DEVICEMb-rt-fMRI-NFB

The MRI and TMS interventions described below will yield measures of change in the targeted brain regions in post- relative to pre- intervention comparisons. These change measures will be compared relative to changes in the sham/control group and the HC group. Furthermore, they will be compared to HC to assess improvement or normalization of brain function in the targeted brain regions. In addition, the investigators will examine treatment effects on traditional biomarkers that are likely to be impacted by such interventions: ERP, NP and NLP measures. Here, mindfulness meditation practiced during a real-time fMRI NFB session will be used to bring connectivity changes to brain structures involved in positive psychiatric symptoms (e.g. attenuated psychotic symptoms) in order to to reduce them.

DEVICESham mb-rt-fMRI-NFB

Individuals with CHR who are randomly assigned to this arm will receive mb-rt-fMRI-NFB, as do the experimental group, but it will be aimed at a motor cortex location that is not part of the prefrontal neural networks targeted in the experimental group.

DEVICErTMS

In previous work, the investigators used a multivariate pattern analysis to identify functional connectivity correlates of negative symptom severity in a schizophrenia (SZ) group. DLPFC-cerebellum hypo-connectivity was strongly correlated with negative symptoms. In a separate SZ cohort, the investigators used rTMS targeting the cerebellum to manipulate this circuit. The rTMS-induced increase in functional connectivity in a cerebellar-midbrain-DLPFC circuit was strongly linked to negative symptom severity reduction. Furthermore, individuals varied in the degree of change in functional connectivity in response to rTMS. This variation strongly predicted variation in post-rTMS symptom severity.

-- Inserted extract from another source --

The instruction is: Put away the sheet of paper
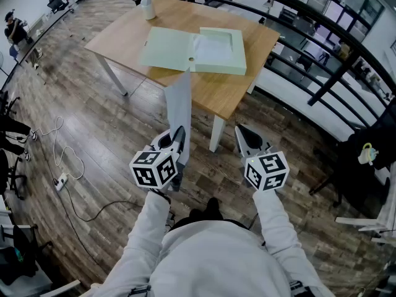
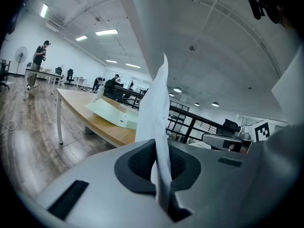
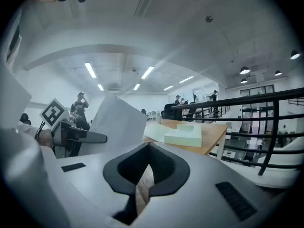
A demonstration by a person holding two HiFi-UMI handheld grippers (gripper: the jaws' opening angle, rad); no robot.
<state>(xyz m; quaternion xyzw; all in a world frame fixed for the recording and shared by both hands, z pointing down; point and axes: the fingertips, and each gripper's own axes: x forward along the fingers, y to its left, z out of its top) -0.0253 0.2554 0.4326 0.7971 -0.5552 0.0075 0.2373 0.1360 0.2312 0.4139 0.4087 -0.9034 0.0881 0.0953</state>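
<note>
My left gripper (image 1: pixel 178 132) is shut on the lower edge of a white sheet of paper (image 1: pixel 180 104). The sheet stands upright from its jaws (image 2: pixel 154 108) and also shows at the left of the right gripper view (image 3: pixel 116 125). An open pale green box file (image 1: pixel 192 49) lies on the wooden table (image 1: pixel 124 36) ahead, its lid folded out to the left. Both grippers are held short of the table's near corner, over the floor. My right gripper (image 1: pixel 243 130) is beside the left one, its jaws together (image 3: pixel 141 194) with nothing between them.
A white bottle (image 1: pixel 147 8) stands at the table's far left corner. A black railing (image 1: pixel 334 36) runs along the right side. A cable with a power strip (image 1: pixel 62 159) lies on the wood floor at the left. People stand at desks far off.
</note>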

The investigators predict that rTMS based intervention, but not sham rTMS, will similarly impact the cerebellar-midbrain-dorsolateral prefrontal cortex (DLPFC) network in the CHR group receiving real but not sham rTMS.

DEVICESham rTMS

Individuals with CHR who are randomly assigned to this arm will receive rTMS, as do the experimental group, but it will be aimed at a motor cortex location that is not part of the prefrontal neural networks targeted in the experimental group.